### ABOUT THIS EXERCISE
Please report how many lines in the records below contain "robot". Reply with the number alone.

(Dataset entries)
[Start of section]

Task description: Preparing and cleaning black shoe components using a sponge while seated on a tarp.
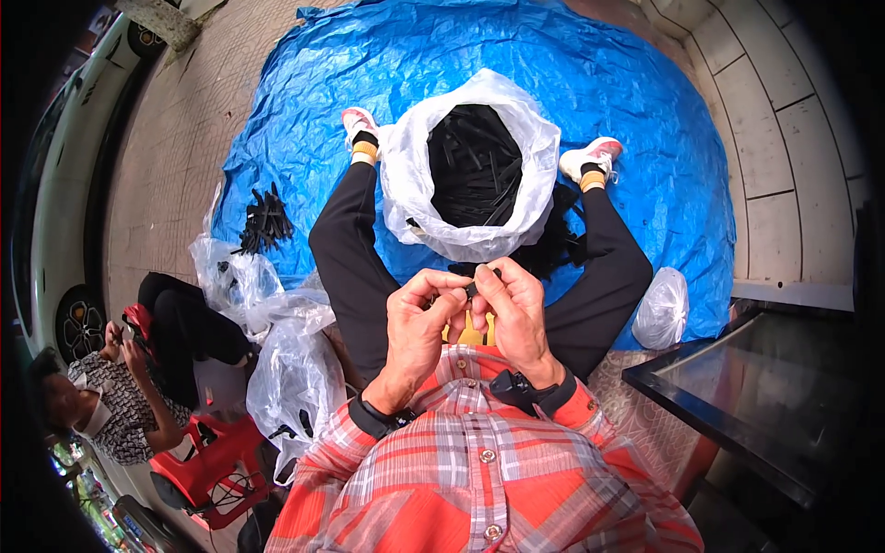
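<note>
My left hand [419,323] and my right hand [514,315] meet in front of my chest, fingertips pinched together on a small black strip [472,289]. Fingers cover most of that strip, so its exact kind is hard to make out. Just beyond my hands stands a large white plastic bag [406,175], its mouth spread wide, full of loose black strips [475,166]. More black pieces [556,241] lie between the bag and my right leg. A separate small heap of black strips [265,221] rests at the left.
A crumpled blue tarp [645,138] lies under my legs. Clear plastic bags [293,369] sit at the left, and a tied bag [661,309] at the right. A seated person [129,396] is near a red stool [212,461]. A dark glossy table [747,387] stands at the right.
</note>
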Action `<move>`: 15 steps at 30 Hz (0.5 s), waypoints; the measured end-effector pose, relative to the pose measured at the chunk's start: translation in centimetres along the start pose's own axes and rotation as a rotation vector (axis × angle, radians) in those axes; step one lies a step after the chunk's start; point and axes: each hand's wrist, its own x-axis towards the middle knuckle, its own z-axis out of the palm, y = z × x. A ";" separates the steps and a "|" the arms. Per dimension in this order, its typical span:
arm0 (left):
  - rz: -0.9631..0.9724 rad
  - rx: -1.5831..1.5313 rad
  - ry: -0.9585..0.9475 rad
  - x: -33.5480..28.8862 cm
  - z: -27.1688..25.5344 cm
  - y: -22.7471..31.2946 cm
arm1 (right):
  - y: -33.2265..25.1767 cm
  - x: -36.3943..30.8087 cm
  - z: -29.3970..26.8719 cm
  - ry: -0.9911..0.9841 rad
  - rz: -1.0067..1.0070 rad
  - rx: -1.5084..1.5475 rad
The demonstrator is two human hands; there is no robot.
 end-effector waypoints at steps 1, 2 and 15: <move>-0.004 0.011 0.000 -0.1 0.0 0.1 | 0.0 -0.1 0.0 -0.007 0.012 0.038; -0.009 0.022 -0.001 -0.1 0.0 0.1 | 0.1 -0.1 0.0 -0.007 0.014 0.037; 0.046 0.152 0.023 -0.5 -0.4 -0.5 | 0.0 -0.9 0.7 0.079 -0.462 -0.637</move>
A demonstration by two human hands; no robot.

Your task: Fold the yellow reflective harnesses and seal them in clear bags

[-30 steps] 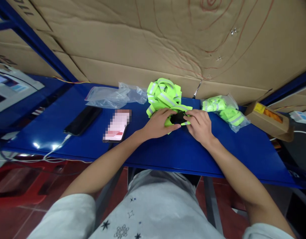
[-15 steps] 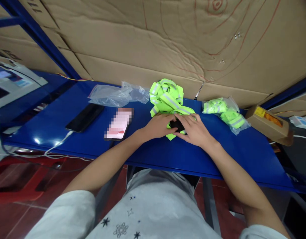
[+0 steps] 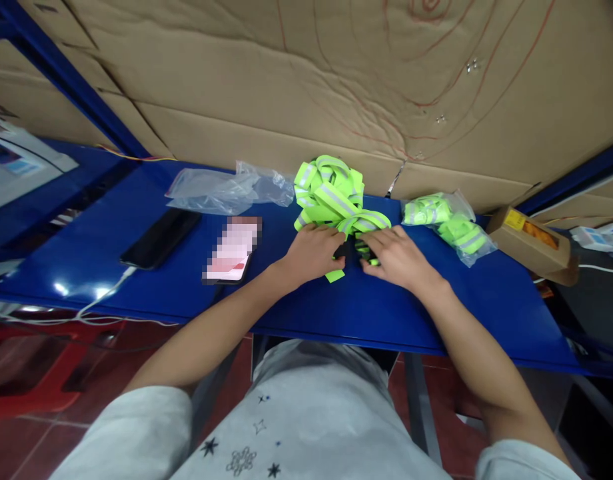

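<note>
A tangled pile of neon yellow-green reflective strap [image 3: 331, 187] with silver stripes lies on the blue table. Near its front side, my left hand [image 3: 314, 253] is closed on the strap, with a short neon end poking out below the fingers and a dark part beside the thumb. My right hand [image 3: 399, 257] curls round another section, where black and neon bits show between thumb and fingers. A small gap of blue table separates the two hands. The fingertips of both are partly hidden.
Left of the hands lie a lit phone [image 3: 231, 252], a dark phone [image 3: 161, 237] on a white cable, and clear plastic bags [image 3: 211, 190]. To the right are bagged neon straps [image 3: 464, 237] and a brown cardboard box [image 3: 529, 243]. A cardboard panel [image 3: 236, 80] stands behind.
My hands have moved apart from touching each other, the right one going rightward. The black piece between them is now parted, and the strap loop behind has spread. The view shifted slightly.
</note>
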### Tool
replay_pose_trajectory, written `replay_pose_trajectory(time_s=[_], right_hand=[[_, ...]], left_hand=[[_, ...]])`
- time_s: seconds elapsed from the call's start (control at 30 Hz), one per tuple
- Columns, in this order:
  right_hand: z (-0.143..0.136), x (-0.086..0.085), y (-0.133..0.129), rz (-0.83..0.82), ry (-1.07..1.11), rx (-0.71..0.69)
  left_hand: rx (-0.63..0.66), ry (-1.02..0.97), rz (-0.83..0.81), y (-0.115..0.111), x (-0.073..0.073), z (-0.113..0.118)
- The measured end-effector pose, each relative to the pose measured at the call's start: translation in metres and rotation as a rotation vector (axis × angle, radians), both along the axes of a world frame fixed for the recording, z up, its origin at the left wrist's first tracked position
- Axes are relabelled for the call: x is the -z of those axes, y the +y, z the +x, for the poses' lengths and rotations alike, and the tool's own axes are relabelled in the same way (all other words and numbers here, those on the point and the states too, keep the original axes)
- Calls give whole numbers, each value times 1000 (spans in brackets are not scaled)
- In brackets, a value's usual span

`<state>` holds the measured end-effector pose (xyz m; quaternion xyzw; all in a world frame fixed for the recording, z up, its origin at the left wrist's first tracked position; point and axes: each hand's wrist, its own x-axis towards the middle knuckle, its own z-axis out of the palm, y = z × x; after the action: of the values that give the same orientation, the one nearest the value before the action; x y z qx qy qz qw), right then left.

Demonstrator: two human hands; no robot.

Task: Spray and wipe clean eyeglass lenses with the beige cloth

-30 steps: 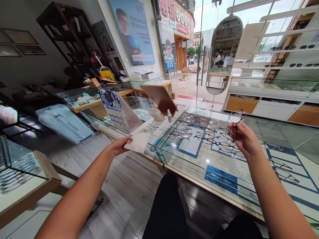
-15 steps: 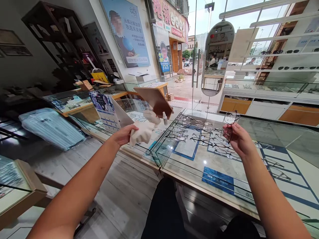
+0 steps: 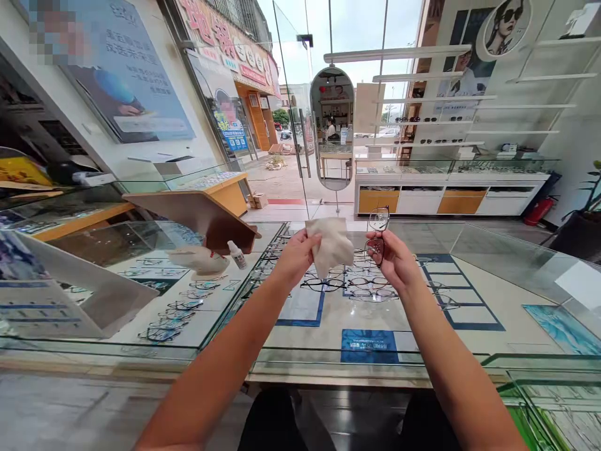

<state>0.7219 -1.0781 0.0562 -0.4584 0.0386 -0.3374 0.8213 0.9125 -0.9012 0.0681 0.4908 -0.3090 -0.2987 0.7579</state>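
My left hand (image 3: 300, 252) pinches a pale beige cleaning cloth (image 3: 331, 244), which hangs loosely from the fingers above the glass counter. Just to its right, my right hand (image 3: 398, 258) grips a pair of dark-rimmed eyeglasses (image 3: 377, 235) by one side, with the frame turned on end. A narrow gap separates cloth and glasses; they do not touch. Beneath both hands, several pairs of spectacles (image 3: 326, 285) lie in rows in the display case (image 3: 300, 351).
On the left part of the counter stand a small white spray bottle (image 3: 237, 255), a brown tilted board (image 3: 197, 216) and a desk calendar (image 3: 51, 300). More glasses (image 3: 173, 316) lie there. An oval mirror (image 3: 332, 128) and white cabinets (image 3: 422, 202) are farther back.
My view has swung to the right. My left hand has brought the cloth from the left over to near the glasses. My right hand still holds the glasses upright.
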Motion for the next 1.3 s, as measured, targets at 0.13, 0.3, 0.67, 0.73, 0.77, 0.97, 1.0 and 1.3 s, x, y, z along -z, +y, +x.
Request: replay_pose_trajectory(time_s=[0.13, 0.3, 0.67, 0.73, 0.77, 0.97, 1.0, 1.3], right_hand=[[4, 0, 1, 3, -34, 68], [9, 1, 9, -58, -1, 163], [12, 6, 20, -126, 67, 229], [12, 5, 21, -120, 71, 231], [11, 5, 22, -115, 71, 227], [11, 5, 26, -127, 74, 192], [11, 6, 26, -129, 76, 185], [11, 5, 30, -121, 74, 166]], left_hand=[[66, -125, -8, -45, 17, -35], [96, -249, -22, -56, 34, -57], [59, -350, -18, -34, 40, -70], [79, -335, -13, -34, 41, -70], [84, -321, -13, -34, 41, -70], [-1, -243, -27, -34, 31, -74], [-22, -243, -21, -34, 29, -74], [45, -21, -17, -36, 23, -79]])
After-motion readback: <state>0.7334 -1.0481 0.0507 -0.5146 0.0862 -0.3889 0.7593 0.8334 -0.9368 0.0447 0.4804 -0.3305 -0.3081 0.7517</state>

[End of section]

### OUTPUT OF THE EXERCISE
3